On 1 August 1864, Secretary of the Navy Gideon Welles ordered Mitchell to ". . . visit the fishing grounds on the eastern coast [of the] French Islands, in the [[St. Lawrence Bay|Bay [Gulf] of St. Lawrence]] ..." to seek the steamer Electric Spark, a prize of CSS Florida, thought to have been sent there. However, some now-unknown problem prevented Ascutney from undertaking this mission; and, three days later, Welles instructed Mitchell to bring his ship to Washington, D.C., en route to duty with the North Atlantic Blockading Squadron. The steamer arrived at Beaufort, North Carolina, on 21 August and, two days later, sailed for waters off Wilmington, North Carolina.

Assigned to the outer cordon of blockaders attempting to seal off that vital Confederate port, Ascutney was the first Union warship to encounter CSS Tallahassee when—at 4:30 a.m. on the morning of 25 August—a lookout sighted that Confederate raider, which Comdr. John Taylor Wood, CSN, was bringing back to Wilmington, North Carolina, at the end of a highly destructive 19-day cruise. Mitchell immediately gave chase, but the Southern ship's speed—17 knots—enabled her to slip away with ease. To make matters worse, Ascutney's engine broke down, taking the gunboat out of the race.

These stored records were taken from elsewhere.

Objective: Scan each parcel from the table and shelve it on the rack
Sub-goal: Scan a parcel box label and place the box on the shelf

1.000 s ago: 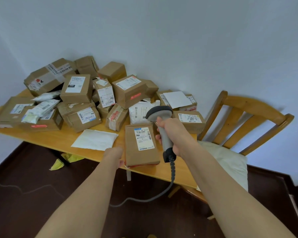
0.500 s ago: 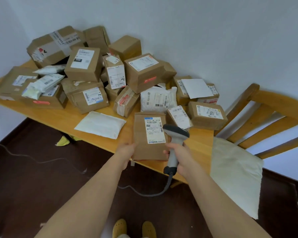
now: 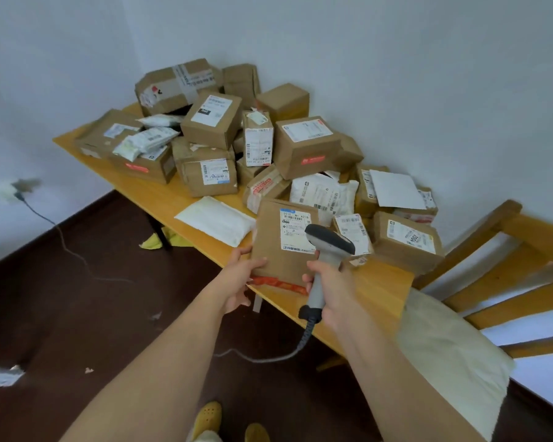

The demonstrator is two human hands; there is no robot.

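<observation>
A flat brown parcel [image 3: 276, 247] with a white label and red tape along its near edge lies at the front edge of the wooden table [image 3: 383, 283]. My left hand [image 3: 241, 280] grips its lower left corner, thumb on top. My right hand [image 3: 328, 290] holds a grey barcode scanner [image 3: 324, 253] by the handle. The scanner's head sits over the parcel's label. Its coiled cable hangs down toward the floor. Behind the parcel, a heap of brown boxes [image 3: 304, 145] and white mailers [image 3: 324, 194] covers the table. No rack shows in this view.
A white padded mailer [image 3: 216, 220] lies left of the held parcel. A wooden chair [image 3: 505, 275] with a cream cushion [image 3: 450, 355] stands at the right, against the table's end. A cable [image 3: 61, 231] runs from a wall socket across the dark floor. Yellow slippers [image 3: 205, 419] show below.
My left hand has taken hold of the flat parcel's corner and its near edge has lifted. The scanner has come down over the label. The view has shifted right and tilted down.
</observation>
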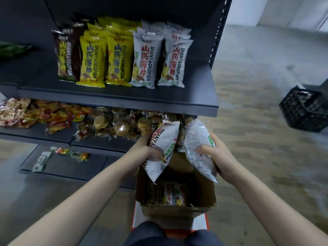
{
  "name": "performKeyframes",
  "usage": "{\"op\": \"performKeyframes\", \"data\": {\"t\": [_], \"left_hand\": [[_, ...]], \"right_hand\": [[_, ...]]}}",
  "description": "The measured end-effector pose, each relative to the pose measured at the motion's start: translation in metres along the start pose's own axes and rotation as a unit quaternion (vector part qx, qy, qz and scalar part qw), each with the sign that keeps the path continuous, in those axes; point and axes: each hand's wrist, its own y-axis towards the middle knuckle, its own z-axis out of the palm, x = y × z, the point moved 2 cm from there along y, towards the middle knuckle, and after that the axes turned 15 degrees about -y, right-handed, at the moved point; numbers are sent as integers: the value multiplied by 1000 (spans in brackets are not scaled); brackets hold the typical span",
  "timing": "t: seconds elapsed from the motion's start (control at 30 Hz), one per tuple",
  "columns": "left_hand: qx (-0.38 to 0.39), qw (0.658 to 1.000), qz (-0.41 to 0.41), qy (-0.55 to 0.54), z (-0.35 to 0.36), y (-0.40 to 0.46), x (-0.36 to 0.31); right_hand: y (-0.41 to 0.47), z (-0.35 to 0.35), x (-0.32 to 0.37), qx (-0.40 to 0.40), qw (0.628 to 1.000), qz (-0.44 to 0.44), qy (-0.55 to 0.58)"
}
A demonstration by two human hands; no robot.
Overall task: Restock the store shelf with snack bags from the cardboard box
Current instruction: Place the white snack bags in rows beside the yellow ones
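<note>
Left hand [148, 150] curled around white plastic snack bag with red letters [162, 148], front side up. Right hand [219, 157] gripping second white snack bag [198, 150], printed back side up. Both bags just above open brown cardboard box [204, 196] with more bags inside. On dark metal shelf [124, 98] above, rows of brown, yellow and white bags [143, 63].

A black plastic crate [305, 111] stood on the pale floor [257, 86] near the right edge of view, well apart from everything else. Under the carton sat a red-and-white stand [200, 222], its top showing at the near corners. At the bottom edge, the person's dark trouser knees [147, 233] rose just in front of that stand.
</note>
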Motion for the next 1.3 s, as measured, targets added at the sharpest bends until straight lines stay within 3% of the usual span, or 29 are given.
{"op": "performKeyframes", "data": {"t": [0.33, 0.6, 0.73, 0.93, 1.03, 1.23, 1.3], "left_hand": [[-17, 981, 194, -21, 14, -1, -84], [-54, 964, 262, -4, 23, 37, -118], [-64, 950, 302, 43, 28, 63, -126], [-173, 913, 339, 147, 30, 114, -136], [-235, 878, 347, 229, 35, 135, -143], [-345, 846, 271, 302, 43, 170, -144], [-381, 818, 286, 323, 44, 178, -140]], "right_hand": [[13, -11, 89, -62, 986, -133, 76], [56, -15, 107, -63, 977, -90, 185], [73, -16, 115, -109, 974, -64, 189], [100, -28, 134, -219, 966, -97, 98], [114, -31, 141, -261, 955, -131, 58], [150, -39, 145, -296, 940, -159, 61], [162, -40, 143, -300, 938, -162, 56]]}}
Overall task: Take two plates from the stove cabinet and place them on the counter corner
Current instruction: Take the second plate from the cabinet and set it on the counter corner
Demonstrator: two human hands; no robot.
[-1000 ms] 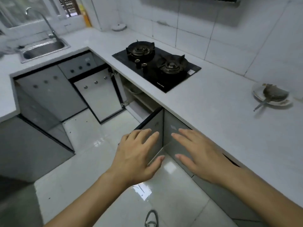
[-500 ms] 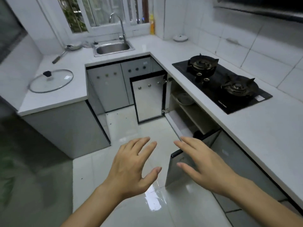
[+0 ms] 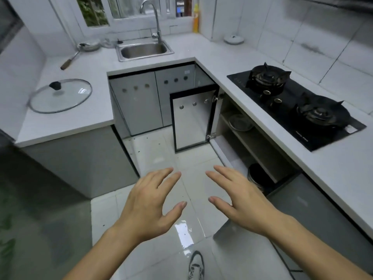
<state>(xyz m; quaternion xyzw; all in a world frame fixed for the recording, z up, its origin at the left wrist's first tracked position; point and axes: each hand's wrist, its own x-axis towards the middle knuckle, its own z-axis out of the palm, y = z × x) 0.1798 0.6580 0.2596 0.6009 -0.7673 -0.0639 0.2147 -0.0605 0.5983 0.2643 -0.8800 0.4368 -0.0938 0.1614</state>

Following a survey, the gunboat was towed to the Washington Navy Yard where she was decommissioned on 22 September 1864. Extensive repairs kept her in order through the end of the Civil War. Finally recommissioned on 19 October 1865, Ascutney was stationed at the Washington Navy Yard and carried cargo and passengers in the Chesapeake Bay area and along the Atlantic Ocean coast between New York City and the Virginia Capes. Decommissioned at Washington, D.C., on 1 August 1868, she was sold on 28 October 1868 to John Roach. Since the ship's name did not appear on subsequent lists of merchant vessels, and since Roach was then embarking upon an extensive shipbuilding program, it is reasonable to conclude that she was scrapped for her materials.